Aim of the task »
Pick out each line with the word "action" from the material that follows.

Task input »
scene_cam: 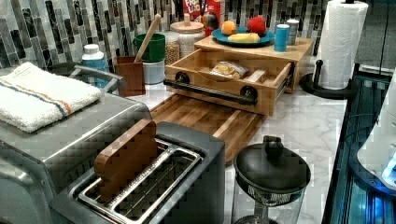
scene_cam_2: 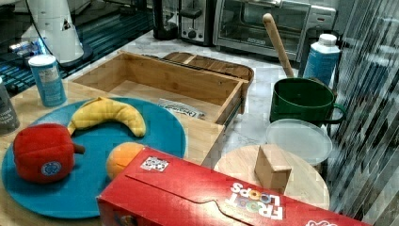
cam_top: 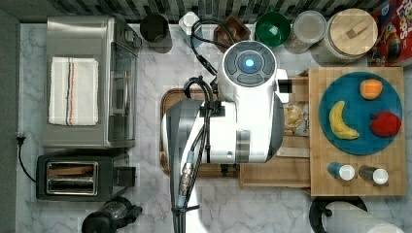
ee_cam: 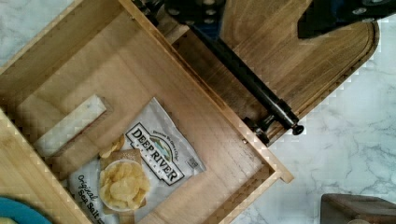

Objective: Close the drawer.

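My gripper [ee_cam: 261, 11], fingers' state unclear, hovers above the open drawer [ee_cam: 140, 93] holding a chip bag [ee_cam: 140, 168].

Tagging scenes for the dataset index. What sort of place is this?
Likely a kitchen counter, perhaps a mock-up: marble-look countertop with a toaster, a toaster oven, a paper towel roll, and an open drawer holding a chip bag.
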You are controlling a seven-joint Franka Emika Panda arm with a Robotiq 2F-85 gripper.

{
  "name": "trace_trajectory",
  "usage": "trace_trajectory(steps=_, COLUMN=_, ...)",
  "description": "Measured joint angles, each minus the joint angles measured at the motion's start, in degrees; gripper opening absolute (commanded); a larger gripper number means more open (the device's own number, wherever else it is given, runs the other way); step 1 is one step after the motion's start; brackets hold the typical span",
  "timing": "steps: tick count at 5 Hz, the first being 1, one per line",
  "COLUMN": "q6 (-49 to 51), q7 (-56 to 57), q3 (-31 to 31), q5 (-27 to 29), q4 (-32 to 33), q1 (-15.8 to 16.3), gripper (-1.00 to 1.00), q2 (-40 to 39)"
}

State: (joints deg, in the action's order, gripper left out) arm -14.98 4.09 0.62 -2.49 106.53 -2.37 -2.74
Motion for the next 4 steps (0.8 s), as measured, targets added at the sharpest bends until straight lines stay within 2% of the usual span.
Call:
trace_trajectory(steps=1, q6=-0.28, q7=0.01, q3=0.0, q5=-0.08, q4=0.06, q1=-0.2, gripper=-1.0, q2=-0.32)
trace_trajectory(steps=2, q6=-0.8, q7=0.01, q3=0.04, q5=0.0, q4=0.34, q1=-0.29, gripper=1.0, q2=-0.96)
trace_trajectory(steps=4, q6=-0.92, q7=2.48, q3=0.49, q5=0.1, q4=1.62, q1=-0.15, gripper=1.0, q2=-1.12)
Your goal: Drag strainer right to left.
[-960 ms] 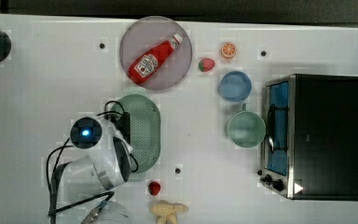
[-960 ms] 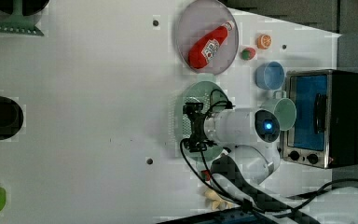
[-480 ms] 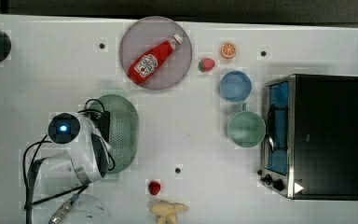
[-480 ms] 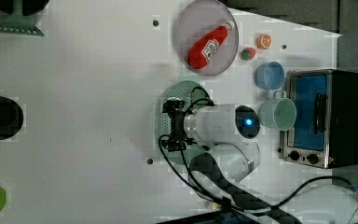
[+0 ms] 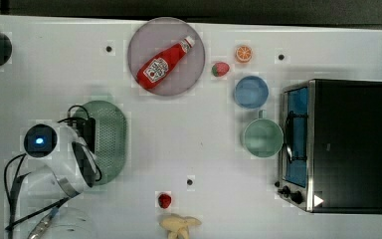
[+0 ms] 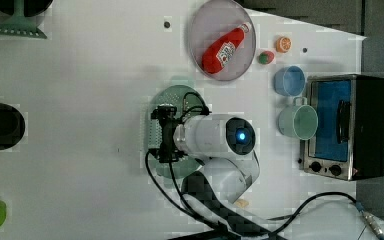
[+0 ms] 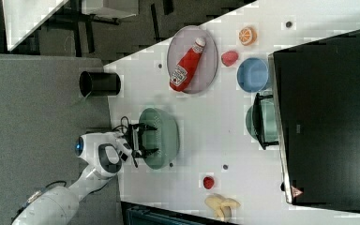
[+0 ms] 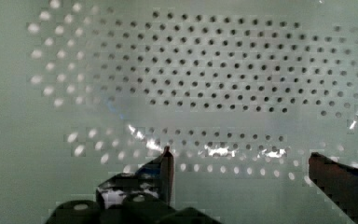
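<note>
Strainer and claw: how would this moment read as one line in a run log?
claw: open, inside strainer | strainer: upright on table, the top view's left of plate | step: drag under way

Strainer [image 5: 110, 141] dragged away from toaster oven [image 5: 336, 145], toward top view's left (now well apart from oven, gap to mint cup [image 5: 262, 138] much wider). Gripper [image 6: 161, 134] travelled with it, fingers spread inside strainer basin. Arm swung same way.
</note>
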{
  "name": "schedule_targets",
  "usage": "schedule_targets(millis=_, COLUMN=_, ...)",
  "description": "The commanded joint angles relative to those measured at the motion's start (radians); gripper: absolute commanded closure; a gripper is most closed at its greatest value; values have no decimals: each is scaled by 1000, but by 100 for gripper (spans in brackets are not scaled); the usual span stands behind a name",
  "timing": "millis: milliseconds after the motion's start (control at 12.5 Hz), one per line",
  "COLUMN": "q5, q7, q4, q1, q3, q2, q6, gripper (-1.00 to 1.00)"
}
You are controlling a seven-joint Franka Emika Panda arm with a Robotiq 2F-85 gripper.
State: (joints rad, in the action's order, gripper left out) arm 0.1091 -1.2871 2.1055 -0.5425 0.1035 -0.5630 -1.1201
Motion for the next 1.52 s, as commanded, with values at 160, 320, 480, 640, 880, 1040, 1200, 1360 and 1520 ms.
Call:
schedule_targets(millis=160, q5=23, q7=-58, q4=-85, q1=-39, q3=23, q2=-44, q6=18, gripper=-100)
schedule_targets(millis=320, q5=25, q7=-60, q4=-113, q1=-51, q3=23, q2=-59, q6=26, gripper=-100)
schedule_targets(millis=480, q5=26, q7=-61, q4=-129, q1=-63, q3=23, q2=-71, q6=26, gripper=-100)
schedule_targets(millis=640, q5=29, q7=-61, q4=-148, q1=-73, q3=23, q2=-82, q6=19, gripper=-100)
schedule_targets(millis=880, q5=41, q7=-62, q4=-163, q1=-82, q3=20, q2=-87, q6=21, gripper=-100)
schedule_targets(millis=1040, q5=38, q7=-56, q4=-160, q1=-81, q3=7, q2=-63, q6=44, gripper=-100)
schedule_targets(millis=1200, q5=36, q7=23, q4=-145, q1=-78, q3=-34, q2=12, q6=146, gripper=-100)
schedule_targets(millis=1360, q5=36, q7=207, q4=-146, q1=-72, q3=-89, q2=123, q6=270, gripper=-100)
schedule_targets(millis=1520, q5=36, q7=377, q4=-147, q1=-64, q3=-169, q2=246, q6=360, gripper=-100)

Answer space »
State: (joints deg, in the action's order, gripper left out) arm -14.98 4.09 0.62 -2.49 106.53 -2.37 -2.74
State: (joints rad, in the action's order, gripper left out) arm 0.1091 -1.2871 2.1055 -0.5425 0.1035 -0.5630 -1.1201

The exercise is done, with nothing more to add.